A simple, |Pillow|_-friendly,
wrapper around the ``tesseract-ocr`` API for Optical Character Recognition
(OCR).

.. image:: https://travis-ci.org/sirfz/tesserocr.svg?branch=master
:target: https://travis-ci.org/sirfz/tesserocr
:alt: TravisCI build status

.. image:: https://img.shields.io/pypi/v/tesserocr.svg?maxAge=2592000
:target: https://pypi.python.org/pypi/tesserocr
:alt: Latest version on PyPi

.. image:: https://img.shields.io/pypi/pyversions/tesserocr.svg?maxAge=2592000
:alt: Supported python versions

**tesserocr** integrates directly with Tesseract's C++ API using Cython
which allows for a simple Pythonic and easy-to-read source code. It
enables real concurrent execution when used with Python's ``threading``
module by releasing the GIL while processing an image in tesseract.

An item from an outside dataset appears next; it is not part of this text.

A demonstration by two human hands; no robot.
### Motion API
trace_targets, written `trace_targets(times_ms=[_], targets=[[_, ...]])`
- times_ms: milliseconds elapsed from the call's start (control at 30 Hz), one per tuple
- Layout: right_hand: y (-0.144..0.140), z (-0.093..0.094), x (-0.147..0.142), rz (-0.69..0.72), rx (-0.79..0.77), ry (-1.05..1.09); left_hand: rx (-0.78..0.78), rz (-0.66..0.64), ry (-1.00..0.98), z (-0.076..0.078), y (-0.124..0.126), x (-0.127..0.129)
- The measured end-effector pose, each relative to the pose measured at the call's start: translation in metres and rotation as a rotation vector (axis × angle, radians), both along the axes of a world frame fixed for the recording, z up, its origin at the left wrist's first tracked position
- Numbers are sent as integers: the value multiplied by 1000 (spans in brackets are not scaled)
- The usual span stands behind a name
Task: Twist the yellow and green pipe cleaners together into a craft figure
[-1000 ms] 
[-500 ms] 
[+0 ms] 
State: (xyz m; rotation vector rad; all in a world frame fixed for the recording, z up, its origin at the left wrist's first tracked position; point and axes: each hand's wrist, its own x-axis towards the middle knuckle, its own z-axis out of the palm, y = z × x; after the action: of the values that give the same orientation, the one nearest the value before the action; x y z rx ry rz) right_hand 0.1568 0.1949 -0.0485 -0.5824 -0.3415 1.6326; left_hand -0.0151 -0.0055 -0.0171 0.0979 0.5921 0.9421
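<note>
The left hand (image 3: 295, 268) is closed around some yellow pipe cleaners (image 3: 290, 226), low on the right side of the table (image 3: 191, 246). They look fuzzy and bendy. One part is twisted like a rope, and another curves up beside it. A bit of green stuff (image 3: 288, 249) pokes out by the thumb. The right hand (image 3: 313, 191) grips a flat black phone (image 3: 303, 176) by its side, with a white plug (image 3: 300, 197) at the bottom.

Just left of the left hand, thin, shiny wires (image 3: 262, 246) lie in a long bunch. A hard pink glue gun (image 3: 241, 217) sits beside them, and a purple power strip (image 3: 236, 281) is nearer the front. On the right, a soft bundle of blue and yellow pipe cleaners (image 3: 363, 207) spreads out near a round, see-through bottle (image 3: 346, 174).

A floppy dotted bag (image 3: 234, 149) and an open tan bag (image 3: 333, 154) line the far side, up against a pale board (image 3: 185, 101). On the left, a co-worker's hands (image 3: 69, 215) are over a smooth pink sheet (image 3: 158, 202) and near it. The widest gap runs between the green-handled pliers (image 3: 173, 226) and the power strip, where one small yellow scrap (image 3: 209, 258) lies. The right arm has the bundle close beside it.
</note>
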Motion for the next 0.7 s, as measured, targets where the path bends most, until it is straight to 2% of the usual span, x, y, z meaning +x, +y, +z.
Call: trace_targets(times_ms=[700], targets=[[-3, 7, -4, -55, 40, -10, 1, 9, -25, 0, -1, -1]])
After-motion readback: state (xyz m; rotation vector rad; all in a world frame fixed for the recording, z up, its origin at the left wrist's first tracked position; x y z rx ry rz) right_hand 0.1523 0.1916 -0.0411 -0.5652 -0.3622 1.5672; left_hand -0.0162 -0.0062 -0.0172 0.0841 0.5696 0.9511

**tesserocr** is designed to be |Pillow|_-friendly but can also be used
with image files instead.

.. |Pillow| replace:: ``Pillow``
.. _Pillow: http://python-pillow.github.io/

Requirements
============

Requires libtesseract (>=3.04) and libleptonica (>=1.71).

On Debian/Ubuntu:

::

$ apt-get install tesseract-ocr libtesseract-dev libleptonica-dev

You may need to `manually compile tesseract`_ for a more recent version. Note that you may need
to update your ``LD_LIBRARY_PATH`` environment variable to point to the right library versions in
case you have multiple tesseract/leptonica installations.

|Cython|_ (>=0.23) is required for building and optionally |Pillow|_ to support ``PIL.Image`` objects.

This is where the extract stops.